Task details ▸
The entries below should be transcribed exactly, every one of them.

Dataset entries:
-----

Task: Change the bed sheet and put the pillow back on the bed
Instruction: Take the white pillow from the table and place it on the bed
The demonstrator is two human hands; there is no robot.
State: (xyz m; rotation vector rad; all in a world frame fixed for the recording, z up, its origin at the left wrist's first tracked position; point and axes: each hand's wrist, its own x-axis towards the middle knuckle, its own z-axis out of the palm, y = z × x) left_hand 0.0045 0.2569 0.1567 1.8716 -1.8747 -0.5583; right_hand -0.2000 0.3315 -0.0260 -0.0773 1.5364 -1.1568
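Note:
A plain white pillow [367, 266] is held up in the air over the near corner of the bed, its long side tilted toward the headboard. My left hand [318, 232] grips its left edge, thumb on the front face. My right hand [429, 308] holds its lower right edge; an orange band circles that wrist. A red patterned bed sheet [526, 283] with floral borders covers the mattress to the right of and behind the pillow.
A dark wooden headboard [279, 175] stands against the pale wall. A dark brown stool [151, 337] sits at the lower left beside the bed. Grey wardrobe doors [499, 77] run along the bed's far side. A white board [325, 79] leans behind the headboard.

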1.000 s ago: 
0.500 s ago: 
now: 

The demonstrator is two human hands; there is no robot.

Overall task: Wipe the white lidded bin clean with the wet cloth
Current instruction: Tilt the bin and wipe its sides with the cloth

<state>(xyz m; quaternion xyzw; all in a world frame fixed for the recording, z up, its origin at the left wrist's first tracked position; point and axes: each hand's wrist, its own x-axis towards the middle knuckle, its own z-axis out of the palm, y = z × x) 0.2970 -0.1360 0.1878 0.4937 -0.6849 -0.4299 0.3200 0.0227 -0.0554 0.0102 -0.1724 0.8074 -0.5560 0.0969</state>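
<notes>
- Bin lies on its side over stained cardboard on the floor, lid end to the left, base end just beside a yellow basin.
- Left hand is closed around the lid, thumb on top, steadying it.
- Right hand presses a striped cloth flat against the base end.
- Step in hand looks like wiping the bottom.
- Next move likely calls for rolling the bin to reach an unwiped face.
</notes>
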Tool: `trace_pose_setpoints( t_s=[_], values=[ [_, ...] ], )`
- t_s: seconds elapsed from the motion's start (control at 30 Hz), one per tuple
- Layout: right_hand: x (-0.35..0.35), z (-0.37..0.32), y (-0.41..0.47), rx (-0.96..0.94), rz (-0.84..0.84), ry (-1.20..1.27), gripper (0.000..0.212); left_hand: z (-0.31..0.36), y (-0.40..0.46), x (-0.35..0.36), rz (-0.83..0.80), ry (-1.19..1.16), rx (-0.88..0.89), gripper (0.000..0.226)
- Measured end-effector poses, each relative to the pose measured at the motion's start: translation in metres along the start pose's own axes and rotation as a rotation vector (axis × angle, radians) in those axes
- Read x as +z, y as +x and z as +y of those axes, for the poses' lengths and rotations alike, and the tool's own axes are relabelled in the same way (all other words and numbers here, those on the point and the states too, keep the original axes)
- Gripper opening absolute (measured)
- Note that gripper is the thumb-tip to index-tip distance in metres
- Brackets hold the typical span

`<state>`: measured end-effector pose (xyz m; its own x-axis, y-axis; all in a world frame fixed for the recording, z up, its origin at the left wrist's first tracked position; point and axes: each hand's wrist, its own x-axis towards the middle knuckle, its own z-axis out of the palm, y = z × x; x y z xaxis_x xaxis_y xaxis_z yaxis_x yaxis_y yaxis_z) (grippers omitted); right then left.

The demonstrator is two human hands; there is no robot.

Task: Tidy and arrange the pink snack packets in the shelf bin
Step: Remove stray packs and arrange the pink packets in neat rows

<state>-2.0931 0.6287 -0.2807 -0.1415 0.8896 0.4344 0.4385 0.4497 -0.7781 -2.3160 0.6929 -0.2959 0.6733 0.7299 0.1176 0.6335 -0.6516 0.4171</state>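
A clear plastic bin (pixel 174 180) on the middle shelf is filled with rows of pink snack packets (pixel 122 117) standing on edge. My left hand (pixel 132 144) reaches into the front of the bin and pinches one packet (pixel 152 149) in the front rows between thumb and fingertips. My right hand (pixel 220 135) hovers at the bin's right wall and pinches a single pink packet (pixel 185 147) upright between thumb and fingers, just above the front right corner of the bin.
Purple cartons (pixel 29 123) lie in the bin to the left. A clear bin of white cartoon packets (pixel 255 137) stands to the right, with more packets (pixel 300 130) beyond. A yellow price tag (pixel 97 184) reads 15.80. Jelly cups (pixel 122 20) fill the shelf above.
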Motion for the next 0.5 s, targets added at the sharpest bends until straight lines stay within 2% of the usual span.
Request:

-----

Solution to this task ▸
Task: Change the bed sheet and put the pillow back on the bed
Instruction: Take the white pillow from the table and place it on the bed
The demonstrator is two human hands; there is no robot.
State: (xyz m; rotation vector rad; all in a world frame fixed for the recording, z up, its origin at the left wrist's first tracked position; point and axes: each hand's wrist, its own x-axis towards the middle knuckle, its own z-axis out of the palm, y = z × x) left_hand 0.0045 0.2569 0.1567 1.8716 -1.8747 -0.5583; right_hand -0.2000 0.3315 -0.0260 -0.0773 1.5364 -1.1568
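Note:
A plain white pillow [367, 266] is held up in the air over the near corner of the bed, its long side tilted toward the headboard. My left hand [318, 232] grips its left edge, thumb on the front face. My right hand [429, 308] holds its lower right edge; an orange band circles that wrist. A red patterned bed sheet [526, 283] with floral borders covers the mattress to the right of and behind the pillow.
A dark wooden headboard [279, 175] stands against the pale wall. A dark brown stool [151, 337] sits at the lower left beside the bed. Grey wardrobe doors [499, 77] run along the bed's far side. A white board [325, 79] leans behind the headboard.
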
1.000 s ago: 
0.500 s ago: 
now: 

The demonstrator is two human hands; there is no robot.

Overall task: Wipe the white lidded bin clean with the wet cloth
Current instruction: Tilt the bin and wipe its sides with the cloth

<state>(xyz m; quaternion xyzw; all in a world frame fixed for the recording, z up, its origin at the left wrist's first tracked position; point and axes: each hand's wrist, its own x-axis towards the middle knuckle, its own z-axis out of the palm, y = z × x) 0.2970 -0.1360 0.1878 0.4937 -0.6849 -0.4299 0.3200 0.0227 -0.0554 0.0102 -0.1724 0.8074 -0.5560 0.0969</state>
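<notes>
- Bin lies on its side over stained cardboard on the floor, lid end to the left, base end just beside a yellow basin.
- Left hand is closed around the lid, thumb on top, steadying it.
- Right hand presses a striped cloth flat against the base end.
- Step in hand looks like wiping the bottom.
- Next move likely calls for rolling the bin to reach an unwiped face.
</notes>
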Tool: `trace_pose_setpoints( t_s=[_], values=[ [_, ...] ], )`
- t_s: seconds elapsed from the motion's start (control at 30 Hz), one per tuple
- Layout: right_hand: x (-0.35..0.35), z (-0.37..0.32), y (-0.41..0.47), rx (-0.96..0.94), rz (-0.84..0.84), ry (-1.20..1.27), gripper (0.000..0.212); left_hand: z (-0.31..0.36), y (-0.40..0.46), x (-0.35..0.36), rz (-0.83..0.80), ry (-1.19..1.16), rx (-0.88..0.89), gripper (0.000..0.226)
- Measured end-effector poses, each relative to the pose measured at the motion's start: translation in metres along the start pose's own axes and rotation as a rotation vector (axis × angle, radians) in those axes
- Read x as +z, y as +x and z as +y of those axes, for the poses' lengths and rotations alike, and the tool's own axes are relabelled in the same way (all other words and numbers here, those on the point and the states too, keep the original axes)
- Gripper opening absolute (measured)
- Note that gripper is the thumb-tip to index-tip distance in metres
- Brackets hold the typical span

`<state>`: measured end-effector pose (xyz m; its own x-axis, y-axis; all in a world frame fixed for the recording, z up, its origin at the left wrist's first tracked position; point and axes: each hand's wrist, its own x-axis towards the middle knuckle, its own z-axis out of the palm, y = z × x; x y z xaxis_x xaxis_y xaxis_z yaxis_x yaxis_y yaxis_z) (grippers omitted); right then left.

The demonstrator is two human hands; there is no robot.

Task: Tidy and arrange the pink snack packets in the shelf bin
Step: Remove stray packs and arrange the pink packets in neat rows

<state>-2.0931 0.6287 -0.2807 -0.1415 0.8896 0.4344 0.4385 0.4497 -0.7781 -2.3160 0.6929 -0.2959 0.6733 0.7299 0.1176 0.6335 -0.6516 0.4171</state>
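A clear plastic bin (pixel 174 180) on the middle shelf is filled with rows of pink snack packets (pixel 122 117) standing on edge. My left hand (pixel 132 144) reaches into the front of the bin and pinches one packet (pixel 152 149) in the front rows between thumb and fingertips. My right hand (pixel 220 135) hovers at the bin's right wall and pinches a single pink packet (pixel 185 147) upright between thumb and fingers, just above the front right corner of the bin.
Purple cartons (pixel 29 123) lie in the bin to the left. A clear bin of white cartoon packets (pixel 255 137) stands to the right, with more packets (pixel 300 130) beyond. A yellow price tag (pixel 97 184) reads 15.80. Jelly cups (pixel 122 20) fill the shelf above.
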Motion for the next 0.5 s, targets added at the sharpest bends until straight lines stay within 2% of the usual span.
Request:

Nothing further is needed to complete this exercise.